[GIS] Shapely polygon union results in strange artifacts of tiny, non-overlapping areas

geopandaspolygonpythonshapelyunion

I am not sure if this is a shapely bug or a problem with my polygons.

I have a bunch of polygons that look like this:
enter image description here
They are level-12 watersheds provided by HydroBasins, and are presumably non-overlapping.

I do some analysis to select a group of these polygons based on their basin ID, then join that group together to make a single, large polygon:
enter image description here

I have done this in four other areas without problem. However, for this polygon, I find that it actually has tiny holes, but in unusual locations:
enter image description here

Here's a zoom-view:
enter image description here

In this view, the yellow lines represent the border of the large polygon:
enter image description here

I should note that when displaying in QGIS, no matter how far I zoom in, the smaller polygons do not have gaps between them.

What I find unusual is that these tiny gaps seem to occur at roughly constant lines of latitude. The region is Arctic (i.e. high-latitudes), so I am wondering if they appear due to the WGS84 distortions at higher latitudes.

I am using geopandas to manage and select the smaller polygons, and shapely to join them together:

polys = []
for i in idcs:
    polys.append(gdf.iloc[i].geometry)

polyout = shapely.ops.unary_union(polys)

where "gdf" is a pandas geodataframe and "idcs" are the indices of smaller polygons I want to join together.

How can I tell if this is a shapely bug or an issue with my smaller polygons, and either way, what is the best approach to remove these? I could buffer each of the individual polygons by a very small amount before union-ing, but I would like to avoid that if possible.

Best Answer

This is typically a result of the the borders not fitting perfectly one next to another (and this is very easy to get with floating point coordinates).

As an example, I use the world dataset available in geopandas, and take the unary union of the Africa continent:

import geopandas
gdf = geopandas.read_file(geopandas.datasets.get_path('naturalearth_lowres'))
gdf_africa = gdf[gdf['continent'] == 'Africa']
africa = gdf_africa.geometry.unary_union
# only take main continent, disregard Madagascar
africa = list(africa)[1]

You can see on the following plot that also this union is not perfect:

enter image description here

This is a typical problem to encounter when doing unary unions, so now how to solve this:

  1. One possible solution is to take the exterior of this polygon (so disregarding the interior holes) (taken from this answer), and create a new polygon of it:

    from shapely.geometry import Polygon
    africa2 = Polygon(africa.exterior)
    

    which gives this result:

    enter image description here

    which is already much better.
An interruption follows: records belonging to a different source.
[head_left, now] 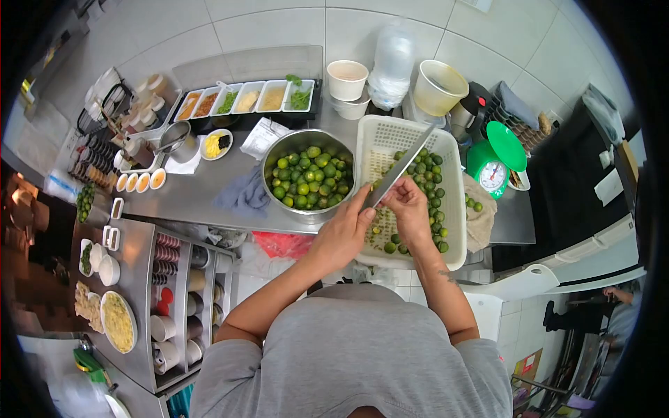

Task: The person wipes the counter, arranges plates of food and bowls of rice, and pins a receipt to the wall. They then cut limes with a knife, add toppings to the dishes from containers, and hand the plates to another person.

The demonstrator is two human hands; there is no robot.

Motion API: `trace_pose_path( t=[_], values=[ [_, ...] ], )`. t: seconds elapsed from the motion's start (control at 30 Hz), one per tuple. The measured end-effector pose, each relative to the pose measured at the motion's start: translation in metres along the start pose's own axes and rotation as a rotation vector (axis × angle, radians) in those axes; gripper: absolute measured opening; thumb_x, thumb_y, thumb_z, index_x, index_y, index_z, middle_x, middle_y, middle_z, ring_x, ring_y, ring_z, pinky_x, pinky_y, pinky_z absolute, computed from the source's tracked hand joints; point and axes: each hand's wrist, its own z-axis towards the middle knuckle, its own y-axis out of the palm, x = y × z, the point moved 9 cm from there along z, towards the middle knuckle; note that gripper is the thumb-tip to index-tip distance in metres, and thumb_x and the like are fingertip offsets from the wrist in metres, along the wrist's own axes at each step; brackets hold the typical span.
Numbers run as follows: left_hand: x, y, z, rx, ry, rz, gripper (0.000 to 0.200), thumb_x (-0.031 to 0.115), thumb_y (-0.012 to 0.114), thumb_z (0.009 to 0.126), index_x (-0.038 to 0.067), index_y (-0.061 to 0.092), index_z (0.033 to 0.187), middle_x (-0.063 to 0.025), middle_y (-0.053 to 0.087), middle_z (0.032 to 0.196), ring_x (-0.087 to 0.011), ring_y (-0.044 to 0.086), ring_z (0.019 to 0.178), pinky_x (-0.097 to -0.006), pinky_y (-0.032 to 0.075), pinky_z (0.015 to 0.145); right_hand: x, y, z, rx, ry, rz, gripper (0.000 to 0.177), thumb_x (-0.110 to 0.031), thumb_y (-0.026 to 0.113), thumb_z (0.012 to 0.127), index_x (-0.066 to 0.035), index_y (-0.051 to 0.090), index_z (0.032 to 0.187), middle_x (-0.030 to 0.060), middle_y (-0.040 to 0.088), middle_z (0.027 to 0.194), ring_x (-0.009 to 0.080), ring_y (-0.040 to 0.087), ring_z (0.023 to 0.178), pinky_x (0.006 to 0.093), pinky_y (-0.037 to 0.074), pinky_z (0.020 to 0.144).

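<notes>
Steel knife (401, 167) in left hand (343, 235), right hand (411, 209) seemingly pinching round lime (378, 185).

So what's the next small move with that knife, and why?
Probably press the knife through whatever the right hand pinches, likely one of the limes from the white basket: the left hand holds the blade's lower end right against those fingers.

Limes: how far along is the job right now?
Done, apparently: the steel bowl is heaped with limes, though whether they are trimmed is too small to tell. In hand: the left hand holds the knife, its blade meeting the right hand over the white basket. Left: a sizeable basket pile of limes lies beside the blade.
</notes>
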Motion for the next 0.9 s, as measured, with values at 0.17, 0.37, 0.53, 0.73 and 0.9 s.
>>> trace_pose_path(
  t=[0.17,0.37,0.53,0.73,0.9],
  values=[
    [-0.016,-0.007,-0.002,0.038,-0.048,-0.047,0.050,0.037,0.033,0.099,0.007,0.030,0.138,-0.0283,0.046,0.128,-0.0427,0.050,0.113,-0.0444,0.039,0.095,0.013,0.014,-0.002,-0.039,0.082,-0.061,0.017,-0.002,0.066,0.083,-0.001,0.054,0.095,0.0042,0.063,0.084,0.0076,0.059,0.074,0.0229,0.051,0.068],
    [-0.034,-0.018,0.003,0.058,-0.133,-0.145,0.046,0.042,0.033,0.098,0.006,0.034,0.127,-0.0269,0.054,0.116,-0.0423,0.054,0.108,-0.0434,0.040,0.092,0.014,0.041,-0.006,-0.118,0.047,-0.120,0.022,-0.004,0.068,0.083,0.000,0.054,0.099,0.0016,0.060,0.081,0.0057,0.057,0.074,0.0209,0.050,0.067],
    [-0.043,-0.033,0.003,0.091,-0.207,-0.173,0.043,0.043,0.033,0.098,0.007,0.036,0.120,-0.0264,0.058,0.108,-0.0422,0.056,0.104,-0.0438,0.041,0.087,0.013,0.056,0.010,-0.256,0.116,-0.146,0.021,-0.005,0.066,0.084,0.001,0.054,0.101,0.0048,0.060,0.086,0.0099,0.058,0.078,0.0254,0.051,0.068],
    [-0.071,-0.075,-0.001,0.282,-0.296,-0.264,0.037,0.044,0.037,0.097,0.008,0.038,0.107,-0.0123,0.055,0.081,-0.0232,0.054,0.067,-0.0358,0.044,0.064,-0.004,-0.036,0.086,-0.199,-0.431,-1.403,0.024,0.005,0.055,0.071,-0.003,0.061,0.092,0.0143,0.062,0.095,0.0344,0.055,0.095,0.0422,0.046,0.084],
    [-0.083,-0.100,-0.008,0.358,-0.392,-0.398,0.048,0.048,0.037,0.096,0.009,0.041,0.124,-0.0041,0.048,0.074,-0.0102,0.046,0.052,-0.0241,0.038,0.046,0.041,-0.093,0.106,-0.326,-0.245,-1.811,0.034,-0.005,0.070,0.068,-0.005,0.057,0.098,0.0131,0.060,0.097,0.0338,0.051,0.100,0.0422,0.044,0.086]
  ],
)
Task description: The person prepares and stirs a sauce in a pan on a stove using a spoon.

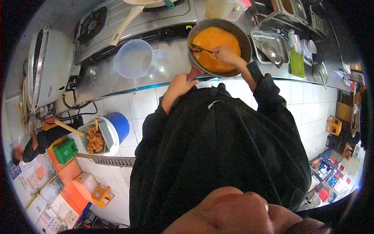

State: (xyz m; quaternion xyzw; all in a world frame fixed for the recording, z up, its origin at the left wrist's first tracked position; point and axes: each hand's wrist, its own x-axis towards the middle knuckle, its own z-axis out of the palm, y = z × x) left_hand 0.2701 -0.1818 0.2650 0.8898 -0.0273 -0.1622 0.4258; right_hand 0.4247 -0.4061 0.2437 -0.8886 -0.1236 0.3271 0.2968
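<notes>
At twelve o'clock on the bench (99, 76), stirring seems under way: the right hand (228, 55) has fingers pinched around a dark utensil (203, 49) in the pan (245, 45) of orange sauce (220, 37); the left hand (177, 86) has fingers wrapped around the handle (194, 72). Further strokes would call for a steady pan, clear of the tray (254, 43) at its three o'clock.

The person wears a big, loose black top (218, 144) with soft folds. It has long black sleeves (269, 91) and a small, pale mark (215, 103) high on the front. The left hand (180, 85) and right hand (225, 54) are bare.
</notes>
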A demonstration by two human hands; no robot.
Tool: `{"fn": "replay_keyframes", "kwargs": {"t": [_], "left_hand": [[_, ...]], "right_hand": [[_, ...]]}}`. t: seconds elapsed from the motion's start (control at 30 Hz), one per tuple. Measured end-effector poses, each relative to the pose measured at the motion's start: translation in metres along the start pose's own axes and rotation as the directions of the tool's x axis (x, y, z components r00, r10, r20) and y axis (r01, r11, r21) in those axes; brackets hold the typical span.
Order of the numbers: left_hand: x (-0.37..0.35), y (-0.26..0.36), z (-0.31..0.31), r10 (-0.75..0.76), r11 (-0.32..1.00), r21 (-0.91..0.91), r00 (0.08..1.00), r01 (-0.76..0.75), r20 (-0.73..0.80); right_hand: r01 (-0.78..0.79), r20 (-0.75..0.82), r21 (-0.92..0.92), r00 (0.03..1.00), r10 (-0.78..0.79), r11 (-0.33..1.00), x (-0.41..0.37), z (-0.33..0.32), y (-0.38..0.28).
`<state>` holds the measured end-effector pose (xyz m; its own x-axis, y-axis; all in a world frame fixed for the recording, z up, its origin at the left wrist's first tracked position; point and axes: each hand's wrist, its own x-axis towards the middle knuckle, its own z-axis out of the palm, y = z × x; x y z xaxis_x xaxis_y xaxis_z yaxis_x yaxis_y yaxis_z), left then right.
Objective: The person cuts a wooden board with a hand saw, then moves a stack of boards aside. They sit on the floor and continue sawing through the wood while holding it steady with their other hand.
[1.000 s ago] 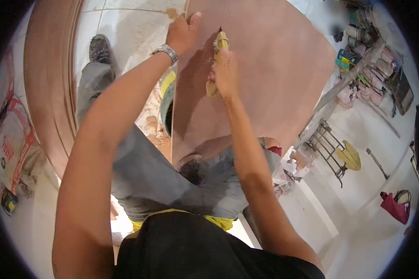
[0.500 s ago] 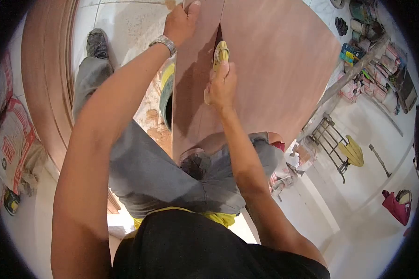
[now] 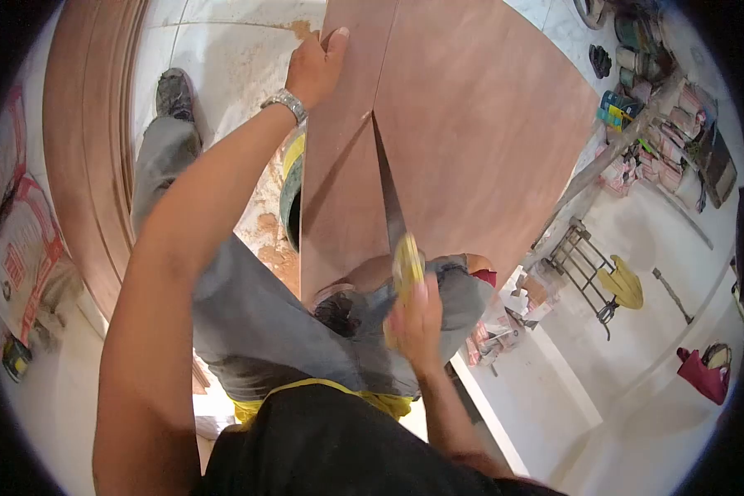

There is still a small distortion at the left, because such a 'hole' touched the overall border.

  2. Another solution is to apply a very small buffer to the polygon, and undo it again (taken from this answer)

    from shapely.geometry import JOIN_STYLE
    eps = 0.00001
    africa3 = africa.buffer(eps, 1, join_style=JOIN_STYLE.mitre).buffer(-eps, 1, join_style=JOIN_STYLE.mitre)
    

    which gives:

    enter image description here

    In this case, this solution looks better from the figure (no remaining distortion on the left), but this method can slightly change the coordinates (although this is often negligible).

Which of the methods works best for you, probably depends on the actual case.